What you have to do: Begin at the top of the entries below and write out every line through the one containing "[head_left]", excluding pictures.
[[ Given entries, beginning ]]
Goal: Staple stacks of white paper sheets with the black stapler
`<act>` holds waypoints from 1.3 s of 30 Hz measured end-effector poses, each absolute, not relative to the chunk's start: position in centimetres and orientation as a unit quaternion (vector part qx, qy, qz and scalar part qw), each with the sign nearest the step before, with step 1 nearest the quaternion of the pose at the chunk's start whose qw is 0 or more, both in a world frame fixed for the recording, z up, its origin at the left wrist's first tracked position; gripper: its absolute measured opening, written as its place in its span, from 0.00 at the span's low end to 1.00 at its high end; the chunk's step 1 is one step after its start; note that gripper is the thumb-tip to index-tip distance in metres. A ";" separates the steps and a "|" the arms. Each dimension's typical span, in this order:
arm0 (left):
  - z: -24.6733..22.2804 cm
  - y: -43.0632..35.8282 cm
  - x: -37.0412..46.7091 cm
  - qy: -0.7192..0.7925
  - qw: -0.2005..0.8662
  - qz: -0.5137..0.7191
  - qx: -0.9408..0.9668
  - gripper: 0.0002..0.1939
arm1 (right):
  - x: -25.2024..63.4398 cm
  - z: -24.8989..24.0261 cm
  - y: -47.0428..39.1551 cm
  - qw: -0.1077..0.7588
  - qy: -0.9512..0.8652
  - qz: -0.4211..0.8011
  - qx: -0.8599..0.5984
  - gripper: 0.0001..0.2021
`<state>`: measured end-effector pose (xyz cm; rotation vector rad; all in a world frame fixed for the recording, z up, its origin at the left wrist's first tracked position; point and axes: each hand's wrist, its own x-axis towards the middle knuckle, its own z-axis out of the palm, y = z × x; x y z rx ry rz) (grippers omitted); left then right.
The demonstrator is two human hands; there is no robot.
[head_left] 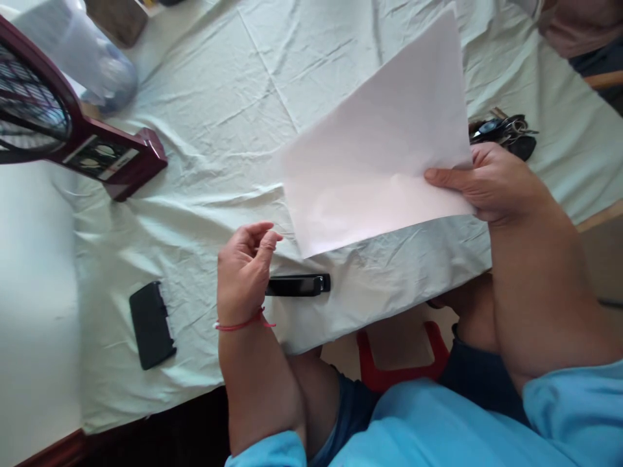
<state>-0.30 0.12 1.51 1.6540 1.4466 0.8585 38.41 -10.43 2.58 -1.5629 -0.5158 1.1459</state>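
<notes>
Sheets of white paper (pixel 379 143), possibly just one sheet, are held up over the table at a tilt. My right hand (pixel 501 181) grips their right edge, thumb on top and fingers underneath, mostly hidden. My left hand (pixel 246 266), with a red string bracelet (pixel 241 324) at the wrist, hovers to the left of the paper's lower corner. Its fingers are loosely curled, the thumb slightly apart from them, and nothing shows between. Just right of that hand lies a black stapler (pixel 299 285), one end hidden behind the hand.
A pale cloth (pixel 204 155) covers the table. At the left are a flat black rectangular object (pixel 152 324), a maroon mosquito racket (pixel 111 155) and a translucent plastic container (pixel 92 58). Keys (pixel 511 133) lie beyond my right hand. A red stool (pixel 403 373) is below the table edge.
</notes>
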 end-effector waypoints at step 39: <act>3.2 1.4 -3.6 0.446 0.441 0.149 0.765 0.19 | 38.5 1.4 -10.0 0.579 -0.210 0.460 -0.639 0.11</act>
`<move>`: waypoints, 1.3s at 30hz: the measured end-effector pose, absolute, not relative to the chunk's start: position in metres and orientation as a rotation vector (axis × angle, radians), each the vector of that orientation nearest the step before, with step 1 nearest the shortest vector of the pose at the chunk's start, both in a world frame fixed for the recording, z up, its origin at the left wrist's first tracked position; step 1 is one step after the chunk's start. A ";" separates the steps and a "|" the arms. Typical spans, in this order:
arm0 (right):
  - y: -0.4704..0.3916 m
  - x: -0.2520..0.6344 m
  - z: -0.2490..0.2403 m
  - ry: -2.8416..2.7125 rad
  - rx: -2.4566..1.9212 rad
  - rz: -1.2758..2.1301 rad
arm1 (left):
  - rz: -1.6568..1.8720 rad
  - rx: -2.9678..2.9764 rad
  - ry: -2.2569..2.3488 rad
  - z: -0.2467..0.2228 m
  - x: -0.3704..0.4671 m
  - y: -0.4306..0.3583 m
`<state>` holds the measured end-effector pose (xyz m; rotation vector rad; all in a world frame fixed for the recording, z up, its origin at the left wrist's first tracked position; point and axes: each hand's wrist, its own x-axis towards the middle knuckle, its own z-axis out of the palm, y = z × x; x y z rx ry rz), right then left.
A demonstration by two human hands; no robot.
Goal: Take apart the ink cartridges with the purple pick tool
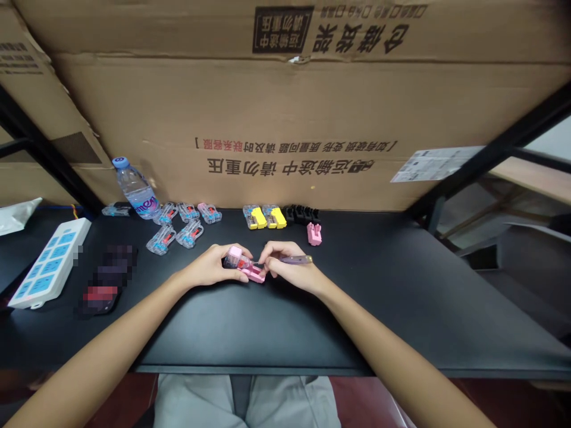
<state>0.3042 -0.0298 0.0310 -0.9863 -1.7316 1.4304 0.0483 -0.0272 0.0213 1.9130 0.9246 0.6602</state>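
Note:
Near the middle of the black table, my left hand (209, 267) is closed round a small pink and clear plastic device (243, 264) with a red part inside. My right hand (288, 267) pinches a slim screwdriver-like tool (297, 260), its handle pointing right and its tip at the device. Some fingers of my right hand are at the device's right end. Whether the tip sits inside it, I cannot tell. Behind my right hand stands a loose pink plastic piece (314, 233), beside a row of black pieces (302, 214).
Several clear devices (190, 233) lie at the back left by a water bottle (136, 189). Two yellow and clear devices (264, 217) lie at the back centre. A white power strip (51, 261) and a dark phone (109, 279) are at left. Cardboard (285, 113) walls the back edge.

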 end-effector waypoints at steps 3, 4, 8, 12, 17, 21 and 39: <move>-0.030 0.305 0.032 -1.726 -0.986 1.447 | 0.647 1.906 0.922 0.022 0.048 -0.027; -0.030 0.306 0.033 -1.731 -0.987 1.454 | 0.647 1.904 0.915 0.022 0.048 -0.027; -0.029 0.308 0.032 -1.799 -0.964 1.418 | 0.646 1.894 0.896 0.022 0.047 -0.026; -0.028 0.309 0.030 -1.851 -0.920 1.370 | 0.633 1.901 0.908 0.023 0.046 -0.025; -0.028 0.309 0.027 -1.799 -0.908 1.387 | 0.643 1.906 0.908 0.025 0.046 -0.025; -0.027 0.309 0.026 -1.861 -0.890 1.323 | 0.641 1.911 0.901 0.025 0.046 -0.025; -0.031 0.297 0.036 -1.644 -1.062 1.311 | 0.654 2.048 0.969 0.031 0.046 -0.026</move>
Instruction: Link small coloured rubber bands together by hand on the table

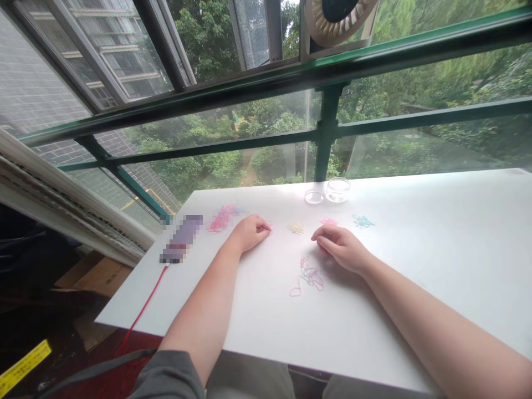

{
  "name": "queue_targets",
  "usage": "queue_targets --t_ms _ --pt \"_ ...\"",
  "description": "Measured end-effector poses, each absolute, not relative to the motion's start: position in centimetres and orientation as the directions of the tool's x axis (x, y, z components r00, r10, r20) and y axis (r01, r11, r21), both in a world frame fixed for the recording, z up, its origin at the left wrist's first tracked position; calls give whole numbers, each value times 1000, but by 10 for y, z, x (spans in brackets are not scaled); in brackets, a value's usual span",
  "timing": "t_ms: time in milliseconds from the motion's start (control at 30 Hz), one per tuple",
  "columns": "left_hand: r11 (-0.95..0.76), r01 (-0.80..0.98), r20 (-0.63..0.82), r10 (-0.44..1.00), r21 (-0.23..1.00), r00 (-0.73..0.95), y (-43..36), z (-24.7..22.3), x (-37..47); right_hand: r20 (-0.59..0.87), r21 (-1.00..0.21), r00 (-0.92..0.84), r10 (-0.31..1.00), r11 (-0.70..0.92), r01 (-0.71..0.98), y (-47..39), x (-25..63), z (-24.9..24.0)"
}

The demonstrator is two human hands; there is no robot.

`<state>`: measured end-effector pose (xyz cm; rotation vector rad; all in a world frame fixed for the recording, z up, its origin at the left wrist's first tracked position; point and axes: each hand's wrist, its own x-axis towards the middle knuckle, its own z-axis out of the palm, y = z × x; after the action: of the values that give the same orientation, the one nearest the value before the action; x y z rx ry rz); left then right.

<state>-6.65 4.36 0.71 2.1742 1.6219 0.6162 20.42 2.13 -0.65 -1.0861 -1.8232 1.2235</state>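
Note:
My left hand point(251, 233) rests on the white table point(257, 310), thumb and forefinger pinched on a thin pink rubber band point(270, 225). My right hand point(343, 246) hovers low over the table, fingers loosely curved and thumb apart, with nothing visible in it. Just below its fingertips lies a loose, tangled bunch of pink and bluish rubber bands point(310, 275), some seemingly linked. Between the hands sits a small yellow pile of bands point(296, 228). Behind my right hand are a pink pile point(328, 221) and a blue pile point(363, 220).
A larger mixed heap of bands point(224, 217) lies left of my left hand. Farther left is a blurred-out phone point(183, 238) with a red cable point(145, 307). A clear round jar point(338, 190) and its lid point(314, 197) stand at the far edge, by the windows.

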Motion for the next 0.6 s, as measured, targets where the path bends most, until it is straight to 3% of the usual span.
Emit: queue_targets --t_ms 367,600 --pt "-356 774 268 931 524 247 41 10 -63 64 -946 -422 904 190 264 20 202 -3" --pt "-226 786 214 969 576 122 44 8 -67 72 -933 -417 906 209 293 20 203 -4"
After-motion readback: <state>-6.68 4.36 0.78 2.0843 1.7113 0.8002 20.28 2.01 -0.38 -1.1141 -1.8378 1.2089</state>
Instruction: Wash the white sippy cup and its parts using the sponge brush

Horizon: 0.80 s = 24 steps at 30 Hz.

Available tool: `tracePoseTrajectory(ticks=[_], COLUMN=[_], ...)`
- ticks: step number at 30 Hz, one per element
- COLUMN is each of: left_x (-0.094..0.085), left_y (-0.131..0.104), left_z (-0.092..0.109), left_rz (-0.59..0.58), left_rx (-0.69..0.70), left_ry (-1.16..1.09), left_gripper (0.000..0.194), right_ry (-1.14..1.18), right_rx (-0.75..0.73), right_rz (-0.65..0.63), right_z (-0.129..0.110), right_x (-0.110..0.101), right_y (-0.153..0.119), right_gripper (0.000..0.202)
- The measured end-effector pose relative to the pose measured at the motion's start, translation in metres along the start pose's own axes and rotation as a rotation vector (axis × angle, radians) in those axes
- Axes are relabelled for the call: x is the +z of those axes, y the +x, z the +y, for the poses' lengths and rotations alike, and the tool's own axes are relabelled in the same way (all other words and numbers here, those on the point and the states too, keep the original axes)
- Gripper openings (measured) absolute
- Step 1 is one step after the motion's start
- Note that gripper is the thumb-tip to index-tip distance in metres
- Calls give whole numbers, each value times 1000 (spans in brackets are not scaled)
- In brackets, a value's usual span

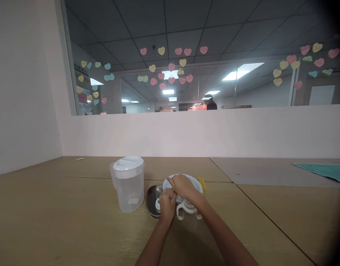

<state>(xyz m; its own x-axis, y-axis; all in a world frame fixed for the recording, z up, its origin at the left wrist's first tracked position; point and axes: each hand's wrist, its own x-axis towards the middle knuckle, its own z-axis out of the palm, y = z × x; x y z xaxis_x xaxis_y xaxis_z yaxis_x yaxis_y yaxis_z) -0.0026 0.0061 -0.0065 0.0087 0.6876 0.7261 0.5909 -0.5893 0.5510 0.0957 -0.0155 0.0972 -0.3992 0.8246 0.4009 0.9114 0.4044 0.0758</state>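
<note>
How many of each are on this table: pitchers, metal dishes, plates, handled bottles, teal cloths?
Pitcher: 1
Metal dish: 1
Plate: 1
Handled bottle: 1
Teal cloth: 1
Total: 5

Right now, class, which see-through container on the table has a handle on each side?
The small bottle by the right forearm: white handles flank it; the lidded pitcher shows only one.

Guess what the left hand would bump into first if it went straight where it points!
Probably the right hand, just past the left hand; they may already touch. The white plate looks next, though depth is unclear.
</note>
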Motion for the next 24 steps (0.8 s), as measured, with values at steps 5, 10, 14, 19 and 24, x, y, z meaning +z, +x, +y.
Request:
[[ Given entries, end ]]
Final answer:
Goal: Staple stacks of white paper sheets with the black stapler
`<act>` holds waypoints from 1.3 s of 30 Hz measured end-effector poses, each absolute, not relative to the chunk's start: position in centimetres and orientation as a unit quaternion (vector part qx, qy, qz and scalar part qw), each with the sign nearest the step before, with step 1 nearest the quaternion of the pose at the chunk's start whose qw is 0 or more, both in a world frame fixed for the recording, z up, its origin at the left wrist's first tracked position; gripper: its absolute measured opening, written as its place in its span, from 0.00 at the span's low end to 1.00 at its high end; the chunk's step 1 is one step after its start; note that gripper is the thumb-tip to index-tip distance in metres. A ";" separates the steps and a "|" the arms. Each dimension's typical span, in this order:
arm0 (left):
  - z: -24.6733..22.2804 cm
  - y: -43.0632..35.8282 cm
  - x: -37.0412..46.7091 cm
  - qy: -0.7192..0.7925
  - qw: -0.2005..0.8662
  - qz: -0.5137..0.7191
  - qx: -0.9408..0.9668
  - gripper: 0.0002..0.1939
arm1 (right):
  - x: -25.2024..63.4398 cm
  - z: -24.8989..24.0261 cm
  - y: -47.0428..39.1551 cm
  - qw: -0.1077..0.7588
  - qy: -0.9512..0.8652
  - qz: -0.4211..0.8011
  - qx: -0.8599..0.5984
  - gripper: 0.0001..0.2021
`<state>`: measured end-effector pose (xyz cm; rotation vector rad; all in a world frame fixed for the recording, z up, its origin at the left wrist's first tracked position; point and axes: each hand's wrist, its own x-axis towards the middle knuckle, its own z-axis out of the palm, y = z × x; x y z rx ry rz) (grippers omitted); left then right.
The demonstrator is two human hands; there is no robot.
[head_left] 

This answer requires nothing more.